■ **GOAL OF THE EXERCISE**
Search the data for the string "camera" and copy each line in which it appears.

(Dataset items)
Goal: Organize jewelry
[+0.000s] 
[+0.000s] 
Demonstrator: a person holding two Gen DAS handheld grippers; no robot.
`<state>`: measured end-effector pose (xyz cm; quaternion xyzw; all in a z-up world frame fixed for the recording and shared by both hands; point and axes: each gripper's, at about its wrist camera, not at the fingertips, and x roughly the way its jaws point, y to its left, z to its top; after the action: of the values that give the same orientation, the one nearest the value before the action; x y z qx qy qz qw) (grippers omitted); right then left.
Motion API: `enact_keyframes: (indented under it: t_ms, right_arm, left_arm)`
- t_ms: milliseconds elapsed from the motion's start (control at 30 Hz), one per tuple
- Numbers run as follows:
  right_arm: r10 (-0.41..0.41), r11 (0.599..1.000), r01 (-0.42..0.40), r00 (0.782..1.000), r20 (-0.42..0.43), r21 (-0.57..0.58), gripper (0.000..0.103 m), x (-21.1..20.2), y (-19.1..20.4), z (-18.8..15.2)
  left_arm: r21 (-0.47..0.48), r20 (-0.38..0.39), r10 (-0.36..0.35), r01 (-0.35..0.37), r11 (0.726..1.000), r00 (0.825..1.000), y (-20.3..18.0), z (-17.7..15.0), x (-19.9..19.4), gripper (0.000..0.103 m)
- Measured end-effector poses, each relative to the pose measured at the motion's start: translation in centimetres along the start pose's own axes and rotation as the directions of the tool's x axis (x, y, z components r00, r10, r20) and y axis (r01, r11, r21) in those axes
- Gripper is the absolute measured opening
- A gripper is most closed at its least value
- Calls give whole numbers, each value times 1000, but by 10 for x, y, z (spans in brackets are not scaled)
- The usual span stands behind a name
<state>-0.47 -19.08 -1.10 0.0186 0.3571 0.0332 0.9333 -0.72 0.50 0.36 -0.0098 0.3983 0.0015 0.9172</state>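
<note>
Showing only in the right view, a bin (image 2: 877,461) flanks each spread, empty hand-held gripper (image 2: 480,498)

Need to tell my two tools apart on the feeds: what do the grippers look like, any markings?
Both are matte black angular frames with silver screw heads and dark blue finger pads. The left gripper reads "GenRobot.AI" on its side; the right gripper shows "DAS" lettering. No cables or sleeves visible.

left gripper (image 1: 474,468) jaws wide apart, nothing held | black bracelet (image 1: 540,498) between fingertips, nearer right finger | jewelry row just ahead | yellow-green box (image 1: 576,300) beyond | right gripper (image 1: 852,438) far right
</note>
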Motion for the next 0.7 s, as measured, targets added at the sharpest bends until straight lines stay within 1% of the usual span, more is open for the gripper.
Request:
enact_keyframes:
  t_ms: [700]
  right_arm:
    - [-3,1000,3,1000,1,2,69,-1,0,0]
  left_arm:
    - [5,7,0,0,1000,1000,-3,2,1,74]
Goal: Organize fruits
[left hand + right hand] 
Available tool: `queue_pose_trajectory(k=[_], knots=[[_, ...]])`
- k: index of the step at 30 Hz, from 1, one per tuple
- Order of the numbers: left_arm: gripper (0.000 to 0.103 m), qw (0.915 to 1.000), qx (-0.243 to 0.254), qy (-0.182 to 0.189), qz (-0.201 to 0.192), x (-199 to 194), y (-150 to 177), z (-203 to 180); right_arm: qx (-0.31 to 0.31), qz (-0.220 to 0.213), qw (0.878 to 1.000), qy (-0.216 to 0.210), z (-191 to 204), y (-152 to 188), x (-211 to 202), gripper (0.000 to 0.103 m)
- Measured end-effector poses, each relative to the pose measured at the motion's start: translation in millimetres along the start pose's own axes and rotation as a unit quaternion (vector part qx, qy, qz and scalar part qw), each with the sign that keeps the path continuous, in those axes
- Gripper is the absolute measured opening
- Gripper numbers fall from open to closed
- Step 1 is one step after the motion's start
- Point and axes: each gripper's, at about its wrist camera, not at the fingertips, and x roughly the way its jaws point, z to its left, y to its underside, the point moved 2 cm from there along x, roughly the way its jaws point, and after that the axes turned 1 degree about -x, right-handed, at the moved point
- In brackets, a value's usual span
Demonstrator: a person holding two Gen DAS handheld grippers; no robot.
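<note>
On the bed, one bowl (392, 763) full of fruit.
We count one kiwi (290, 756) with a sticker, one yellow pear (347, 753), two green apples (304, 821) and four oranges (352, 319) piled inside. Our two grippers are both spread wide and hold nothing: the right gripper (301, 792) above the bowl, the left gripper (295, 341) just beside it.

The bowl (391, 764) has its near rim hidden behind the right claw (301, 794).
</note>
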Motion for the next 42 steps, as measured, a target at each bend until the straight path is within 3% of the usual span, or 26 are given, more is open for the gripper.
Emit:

■ **WRITTEN ANSWER**
`<state>`: measured end-effector pose (xyz cm; quaternion xyzw; all in a z-up world frame fixed for the recording and shared by both hands; point and axes: each gripper's, at about its wrist camera, not at the fingertips, and x roughly the way its jaws point, y to its left, z to its top; after the action: of the values that give the same orientation, the one nearest the value before the action; x y z qx qy qz qw) (grippers omitted); right then left.
- Point and axes: each gripper's, at about its wrist camera, not at the fingertips, and x roughly the way its jaws point, z to its left, y to its underside, the point moved 2 cm from there along x, roughly the way its jaws point, and after that the axes turned 1 degree about -x, right-handed, at the moved point

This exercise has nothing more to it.